Teutonic Heavy Metal: Böllverk – Heading for the Crown (2022)

Il classico heavy di stampo tedesco ha regalato alla storia del metal band di notevole livello e importanza, caratterizzate anche da una costanza ed una dedizione alla causa da fare quasi invidia. Si pensi agli Accept, ai Grave Digger, ai Running Wild, nomi non certo fatti a caso, che hanno creato un sound ed un’identità riconoscibili e riconosciuti ancora oggi. 
Su queste importanti basi si fonda il sound dei Böllverk, formazione nata nel 2018 e che arriva oggi a pubblicare il proprio debutto intitolato Heading for the Crown.
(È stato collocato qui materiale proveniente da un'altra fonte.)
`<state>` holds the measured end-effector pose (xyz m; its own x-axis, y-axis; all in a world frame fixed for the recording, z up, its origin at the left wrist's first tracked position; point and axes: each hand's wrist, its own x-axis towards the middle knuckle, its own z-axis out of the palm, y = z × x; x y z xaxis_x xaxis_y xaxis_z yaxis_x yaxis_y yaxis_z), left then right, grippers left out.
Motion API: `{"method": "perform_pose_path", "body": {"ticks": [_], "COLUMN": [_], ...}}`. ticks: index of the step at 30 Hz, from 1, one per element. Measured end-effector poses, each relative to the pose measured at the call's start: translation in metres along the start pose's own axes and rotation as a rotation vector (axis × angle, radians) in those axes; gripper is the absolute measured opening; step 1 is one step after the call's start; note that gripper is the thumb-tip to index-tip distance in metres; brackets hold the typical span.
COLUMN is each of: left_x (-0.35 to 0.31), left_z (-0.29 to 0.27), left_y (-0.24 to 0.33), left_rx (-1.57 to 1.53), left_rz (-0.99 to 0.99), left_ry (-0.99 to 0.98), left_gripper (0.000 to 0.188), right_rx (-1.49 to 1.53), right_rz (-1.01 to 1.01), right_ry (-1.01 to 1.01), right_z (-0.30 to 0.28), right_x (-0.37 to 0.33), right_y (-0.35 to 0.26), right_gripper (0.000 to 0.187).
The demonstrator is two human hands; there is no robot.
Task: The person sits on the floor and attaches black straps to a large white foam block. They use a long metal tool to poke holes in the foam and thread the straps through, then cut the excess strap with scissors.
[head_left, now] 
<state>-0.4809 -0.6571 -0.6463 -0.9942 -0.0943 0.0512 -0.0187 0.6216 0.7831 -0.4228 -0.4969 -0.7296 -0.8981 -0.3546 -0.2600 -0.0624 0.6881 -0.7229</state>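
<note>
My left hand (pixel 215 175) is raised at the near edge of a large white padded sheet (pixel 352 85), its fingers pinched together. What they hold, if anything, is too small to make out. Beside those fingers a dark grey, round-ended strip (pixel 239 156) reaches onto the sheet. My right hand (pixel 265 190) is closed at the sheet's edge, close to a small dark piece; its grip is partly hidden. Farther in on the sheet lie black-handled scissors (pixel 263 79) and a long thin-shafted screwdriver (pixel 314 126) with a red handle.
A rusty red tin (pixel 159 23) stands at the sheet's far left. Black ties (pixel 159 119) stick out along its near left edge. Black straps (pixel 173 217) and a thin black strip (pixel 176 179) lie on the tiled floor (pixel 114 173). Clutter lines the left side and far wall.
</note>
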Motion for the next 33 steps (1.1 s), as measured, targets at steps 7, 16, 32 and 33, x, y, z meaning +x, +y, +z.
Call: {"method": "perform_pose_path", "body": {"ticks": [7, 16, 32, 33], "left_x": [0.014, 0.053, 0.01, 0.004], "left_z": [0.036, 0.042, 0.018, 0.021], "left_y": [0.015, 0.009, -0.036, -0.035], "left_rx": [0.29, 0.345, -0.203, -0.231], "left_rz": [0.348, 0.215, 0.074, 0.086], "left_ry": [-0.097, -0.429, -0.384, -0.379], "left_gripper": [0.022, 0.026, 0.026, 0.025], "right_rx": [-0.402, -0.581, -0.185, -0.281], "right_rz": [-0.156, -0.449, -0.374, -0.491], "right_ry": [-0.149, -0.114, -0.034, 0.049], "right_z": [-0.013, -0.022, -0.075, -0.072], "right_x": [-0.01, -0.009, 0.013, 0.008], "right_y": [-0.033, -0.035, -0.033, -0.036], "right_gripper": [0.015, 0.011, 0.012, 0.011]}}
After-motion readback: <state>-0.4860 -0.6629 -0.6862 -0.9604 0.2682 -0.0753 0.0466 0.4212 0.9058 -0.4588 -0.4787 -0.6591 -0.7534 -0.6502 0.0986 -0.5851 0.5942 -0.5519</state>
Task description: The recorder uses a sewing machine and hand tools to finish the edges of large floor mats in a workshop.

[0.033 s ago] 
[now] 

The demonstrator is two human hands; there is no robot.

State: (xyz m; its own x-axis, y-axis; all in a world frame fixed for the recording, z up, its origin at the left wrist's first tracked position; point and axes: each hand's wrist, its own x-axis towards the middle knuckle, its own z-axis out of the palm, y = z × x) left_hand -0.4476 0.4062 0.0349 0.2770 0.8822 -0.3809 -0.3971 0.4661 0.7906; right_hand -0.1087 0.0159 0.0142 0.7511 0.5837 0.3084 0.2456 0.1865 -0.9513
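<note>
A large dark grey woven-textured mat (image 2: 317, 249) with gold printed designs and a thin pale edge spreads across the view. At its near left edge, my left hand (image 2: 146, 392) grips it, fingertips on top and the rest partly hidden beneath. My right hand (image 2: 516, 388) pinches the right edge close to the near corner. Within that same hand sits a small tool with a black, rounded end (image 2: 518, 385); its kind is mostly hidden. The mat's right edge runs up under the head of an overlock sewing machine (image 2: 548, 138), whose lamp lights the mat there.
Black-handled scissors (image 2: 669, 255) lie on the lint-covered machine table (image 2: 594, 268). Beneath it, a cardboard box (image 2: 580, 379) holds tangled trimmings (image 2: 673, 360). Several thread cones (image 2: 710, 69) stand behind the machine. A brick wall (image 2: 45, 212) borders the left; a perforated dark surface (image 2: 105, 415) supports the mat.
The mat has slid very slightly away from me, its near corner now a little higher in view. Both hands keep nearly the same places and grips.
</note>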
Heavy metal teutonico senza compromessi (che non inventa  nulla di nuovo e che non ne ha l’intenzione) è, quindi, ciò che troverete dentro questo disco: riff quadrati e rocciosi, accelerazioni, una sezione ritmica pulsante, cori da cantare a corna alzate da sotto il palco e assoli di chitarra a fiumi. A coronare il tutto la voce di Svenja, molto espressiva ed azzeccata, che inevitabilmente fa venire alla mente Doro, la storica singer tedesca, a cui si alterna la voce grossa e roca del chitarrista Zahn. 
Heading for the Crown è composto da nove brani, ben suonati e prodotti (al mixer troviamo Rolf Munkes dei Crematory), che si mantengono su un buon livello e che cercano anche di variare, da pezzi classicamente heavy come la title track e Let’s Ride Till Dawn, a momenti più evocativi come Master of Thunder Someday We Will Die, fino ad un pezzo squisitamente hard rock come Live Fast.
Un appunto che posso fare alla band è una track d’apertura che non mi ha convinto fino in fondo: Ask the Angel, Listen to the Devil è un po’ troppo lunga, oltre sei minuti, per essere una canzone che si basa praticamente su un unico riff e poco altro e manca della botta che hanno, ad esempio, le già citate Heading for the Crown o Let’s Ride Till Dawn che, secondo me, avrebbero svolto meglio il ruolo di opener. 
I Böllverk sono solo al primo album e la strada che hanno davanti è ancora lunga. Sapranno sicuramente limare e affinare il proprio songwriting che risulta comunque già convincente.
[Lenny Verga]

King Satan – Occult Spiritual Anarchy (2022)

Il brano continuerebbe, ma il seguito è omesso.